[Standards] XEP-0301 0.5 comments -Unicode characters

Mark Rejhon markybox at gmail.com
Fri Jul 27 00:55:47 UTC 2012


On Thu, Jul 26, 2012 at 6:04 PM, Mark Rejhon <markybox at gmail.com> wrote:
>
> On 2012-07-26 5:34 PM, "Gunnar Hellström" <gunnar.hellstrom at omnitor.se>
> wrote:
>>
>> I think we have not solved this issue yet.
>>
>> On 2012-07-25 11:06, Kevin Smith wrote:
>>>>
>>>> >4.5.4.3 - "A single UTF-8 encoded character equals one code point" -
>>>> >this isn't true, is it?
>>>> >
>>>> >If we instead say
>>>> >"A single UTF-8 encoded Unicode Character equals one code point."
>>>> >Is true, and then we need to define Unicode Character as the Character
>>>> >concept used in the Unicode standard.
>>>> >And maybe a note saying that "Note that some visible characters are
>>>> > composed
>>>> >of more than one Unicode Character."
>>>
>>> My concern here is the lack of precision about normalisation is
>>> worrying me. I'm not yet convinced that nothing's going to change
>>> composition anywhere important - and one code point (unicode
>>> character) in one place could be more than one code point (unicode
>>> character) elsewhere. I'm feeling quite uncomfortable about the effect
>>> this will potentially have on interoperability - and I think it could
>>> easily be solved by saying "before calculating the rtt transforms to
>>> send the sender must apply normalisation to the string and before
>>> applying the transformations to the rtt buffer the recipient must
>>> apply normalisation to them, where we pick one of the normalisation
>>> types and stick with it. The other option suggested to me when I was
>>> asking people about the effect this would have on interop was to
>>> require RTT to include what normalisation is used, so the sender would
>>> send an update with normalisation=NFKC or whatever.
>>
>> I think that normalization in the endpoints are manageable. They should
>> just be done outside the path where p and n calculations are done.
>> But Kevin indicated that network equipment might also do Unicode
>> normalization.
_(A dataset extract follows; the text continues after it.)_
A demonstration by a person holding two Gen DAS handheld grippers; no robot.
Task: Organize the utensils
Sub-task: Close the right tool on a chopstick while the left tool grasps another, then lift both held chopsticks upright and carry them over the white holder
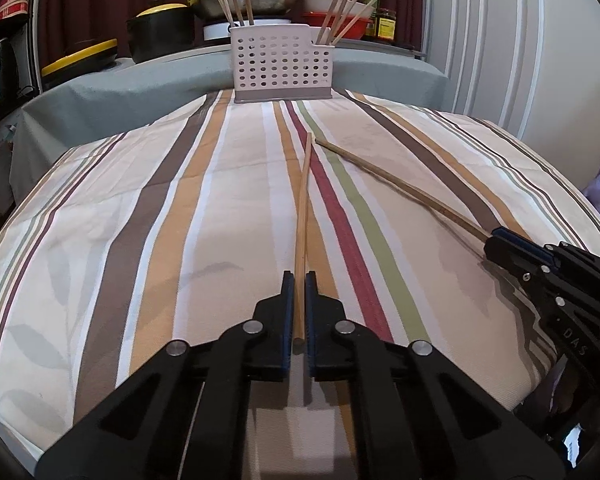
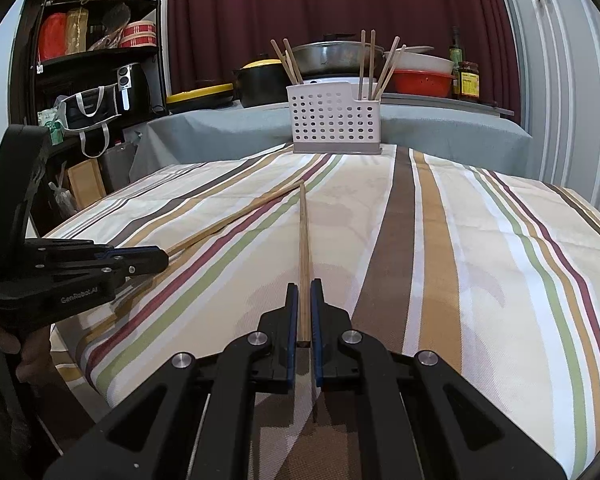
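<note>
Two hand-held grippers, each clamped on one wooden chopstick over a table spread with a striped cloth [image 1: 148, 216]. The left gripper [image 1: 299, 276] has its blue pads closed on the near end of the left chopstick [image 1: 303, 208]; its long axis runs from the near edge of the table toward the far edge, tip pointing at the white perforated utensil holder [image 1: 280, 64], which stands at the far edge of the cloth. The right gripper [image 2: 304, 286] is likewise closed on the right chopstick [image 2: 303, 232], whose axis also runs near edge to far edge in its own view. In the left wrist view that second chopstick lies diagonally, from the right edge inward. The two far tips lie near each other above mid-table; whether they touch cannot be told. Only the right wrist view shows a hand [image 2: 28, 356] under the left gripper, and the dark shelf rack [image 2: 96, 60] beyond the table's left edge. Both views show further chopsticks [image 1: 236, 0] upright in the holder's compartments, with pans behind it.
</note>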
Then we must introduce some suitable rule against that.
>>
>> E.g. "If network equipment makes Unicode normalization of <rtt/> elements,
>> then they must recalculate n and p after that action."
>
> Generally, in most reasonable situations in XMPP, normalizing an
> already-normalized Unicode string, results in no changes.  Kevin says to
> specify a normalization format, but how do we know what normalization
> network equipment uses?   So we have to carefully choose the normalization
> standard that is least likely to be affected by further unexpected passes of
> normalization.
>
> Anyway, as long as you normalize first at the sender end, any further
> normalization is usually harmless.  There are different standards of
> normalization, so research in choosing specific normalization in advance,
> has merit, but factoring into:
>
> - It only affects mid message editing for the most part; where 99 percent
> plus of typing is at the end.
>
> - If servers and network equipment violates standards and rudely modifies
> code points, Message inconsistencies are generally erased during the
> once-every-10-seconds Message Reset (or final message delivery in <body/>)
>
> - Do a full, complete normalization so that from thereafter, most/all
> normalization subsets likely has no damaging effects to real-time text in
> these rare situations.
>
> - Experience has shown I have not run into any situation where it is an
> issue.
>
> - Are there special situations?  Does country-wide Great Firewalls modify
> code points n text based packets, for example?  Presently, I feel this is
> beyond scope of XEP-0301 and the rest of the real-time message is probably a
> lost cause, until the next line.
>
> - Again, rare normalization damage (which I have never seen, not even with
> realjabber.org, talk.l.google.com, or Openfire) is self repairing anyway via
> Message Reset.
>
> - I did many tests; I copy and pasted tortrue test strings including funny
> bidirectional text with lots of superimposed characters and strange Unicode
> emoticons, and they transmit/edit in sync on both ends.  I will keep
> testing....
>
> Personally, I think the Unicode Code Point handling is fine but I agree
> several minor edits may be needed, such as the need to specify a
> strict/fuller sender normalization standard (before the rtt encode) so that
> further normalization is unlikely to affect code points.
>
> Thanks
> Mark Rejhon

Checking on the Unicode standards, I realize I was referring is
various NFC algorithms re-normalizing NFC.  (common normalization
being compacting all the combining characters to its most compact
formats)
Now that we have the appropriate terminology, NFC, NFD, NFKC, NFKD --
I didn't realize that's what you were referring.
http://unicode.org/reports/tr15/
I am now assuming that is what Kevin / Gunnar is referring to, the
four different "normal forms".

I will now speak in proper Unicode normalization terminology (NFC,
NFD, NFKC, NFKD)

Assuming the path is standards-compliant (standard XML processors),
I've found it doesn't matter if the two ends are using different
normal forms (e.g. execute NFC normalization before <rtt/> encode) and
the other end is using the other form (e.g. converted to NFD after
<rtt/> decode), as long as the real-time message is unaffected.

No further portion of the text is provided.